Gabapentin monotherapy: I. An 8-day, double-blind, dose-controlled, multicenter study in hospitalized patients with refractory complex partial or secondarily generalized seizures

G. K. Bergey, H. H. Morris, W. Rosenfeld, W. T. Blume, P. E. Penovich, M. J. Morrell, D. B. Leiderman, J. G. Crockatt, L. LaMoreaux, Elizabeth Garofalo, M. Pierce

Research output: Contribution to journalArticle

Abstract

We evaluated the efficacy and safety of gabapentin administered as monotherapy in an 8-day, randomized, double-blind, dose-controlled, parallel- group, multicenter study comparing dosages of 300 and 3,600 mg/d gabapentin in 82 hospitalized patients whose antiepileptic medications had been discontinued for seizure monitoring.
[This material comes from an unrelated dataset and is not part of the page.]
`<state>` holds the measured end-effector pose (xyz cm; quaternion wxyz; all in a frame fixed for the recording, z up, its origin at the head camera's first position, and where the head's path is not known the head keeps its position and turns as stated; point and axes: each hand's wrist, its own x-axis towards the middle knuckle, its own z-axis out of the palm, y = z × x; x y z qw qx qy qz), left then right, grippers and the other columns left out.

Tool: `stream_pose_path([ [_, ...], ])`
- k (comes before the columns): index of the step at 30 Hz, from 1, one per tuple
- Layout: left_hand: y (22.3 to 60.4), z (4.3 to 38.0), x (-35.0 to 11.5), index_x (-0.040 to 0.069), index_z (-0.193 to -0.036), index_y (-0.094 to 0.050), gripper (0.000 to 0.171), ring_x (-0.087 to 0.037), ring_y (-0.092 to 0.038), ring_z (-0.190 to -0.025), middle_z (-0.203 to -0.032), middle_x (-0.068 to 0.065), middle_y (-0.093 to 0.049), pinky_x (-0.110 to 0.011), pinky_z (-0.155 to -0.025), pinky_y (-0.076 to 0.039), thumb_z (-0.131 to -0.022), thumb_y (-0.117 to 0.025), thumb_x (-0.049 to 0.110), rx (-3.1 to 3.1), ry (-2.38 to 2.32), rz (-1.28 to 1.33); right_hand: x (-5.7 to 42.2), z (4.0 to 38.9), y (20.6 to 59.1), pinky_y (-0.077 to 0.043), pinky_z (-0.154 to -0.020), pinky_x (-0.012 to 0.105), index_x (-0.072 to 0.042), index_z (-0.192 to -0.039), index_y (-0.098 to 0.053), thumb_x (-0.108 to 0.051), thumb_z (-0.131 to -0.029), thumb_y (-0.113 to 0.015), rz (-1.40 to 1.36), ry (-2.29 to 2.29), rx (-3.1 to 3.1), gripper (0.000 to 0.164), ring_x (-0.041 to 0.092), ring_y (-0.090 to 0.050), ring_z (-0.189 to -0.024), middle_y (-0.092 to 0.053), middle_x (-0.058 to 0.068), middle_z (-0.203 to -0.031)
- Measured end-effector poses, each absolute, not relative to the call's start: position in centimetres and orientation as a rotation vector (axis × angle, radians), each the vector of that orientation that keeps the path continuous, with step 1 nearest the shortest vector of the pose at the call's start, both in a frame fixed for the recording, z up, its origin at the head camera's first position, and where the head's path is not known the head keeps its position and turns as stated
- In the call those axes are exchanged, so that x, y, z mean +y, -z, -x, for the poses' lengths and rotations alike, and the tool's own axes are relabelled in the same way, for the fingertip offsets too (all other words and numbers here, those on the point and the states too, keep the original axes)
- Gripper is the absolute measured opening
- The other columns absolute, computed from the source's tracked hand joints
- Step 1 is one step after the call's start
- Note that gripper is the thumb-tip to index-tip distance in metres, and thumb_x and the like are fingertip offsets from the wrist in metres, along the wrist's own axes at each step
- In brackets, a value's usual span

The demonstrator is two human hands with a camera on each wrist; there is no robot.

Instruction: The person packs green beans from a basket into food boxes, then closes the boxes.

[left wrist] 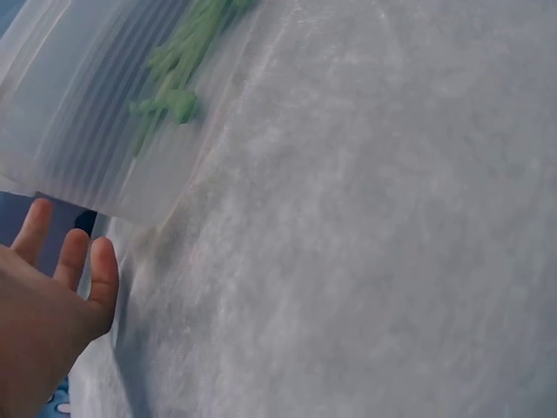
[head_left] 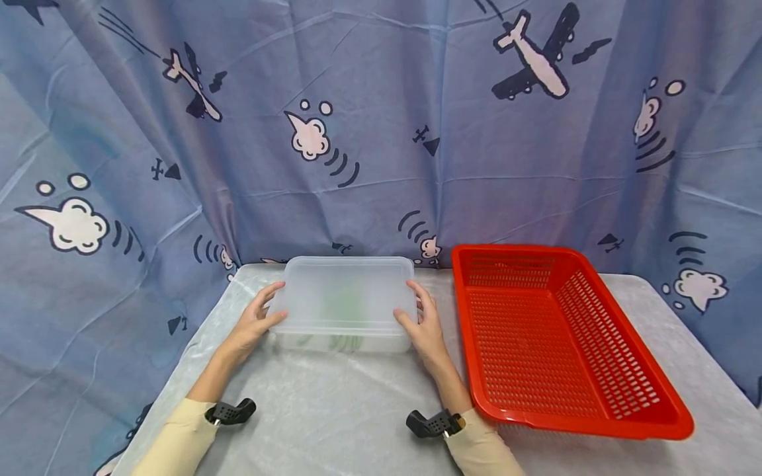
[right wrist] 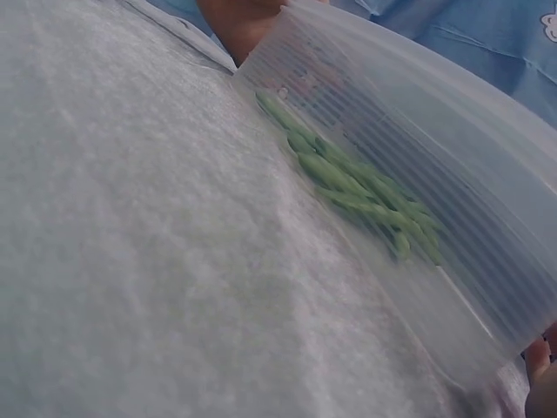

Seizures under study were complex partial seizures with or without secondary generalization. Patients exited the study if they experienced a protocol-defined exit event indicating lack of efficacy. Time to exit was significantly longer (p = 0.0001) and completion rate was significantly higher (53% versus 17%; p = 0.002) for patients receiving 3,600 mg/d gabapentin. Gabapentin was well tolerated by patients in both dosage groups, and no patients exited the study due to adverse events, despite rapid initiation of full dose within 24 hours. These results demonstrate that gabapentin has anticonvulsant activity and is well tolerated when administered as monotherapy in patients with refractory partial seizures.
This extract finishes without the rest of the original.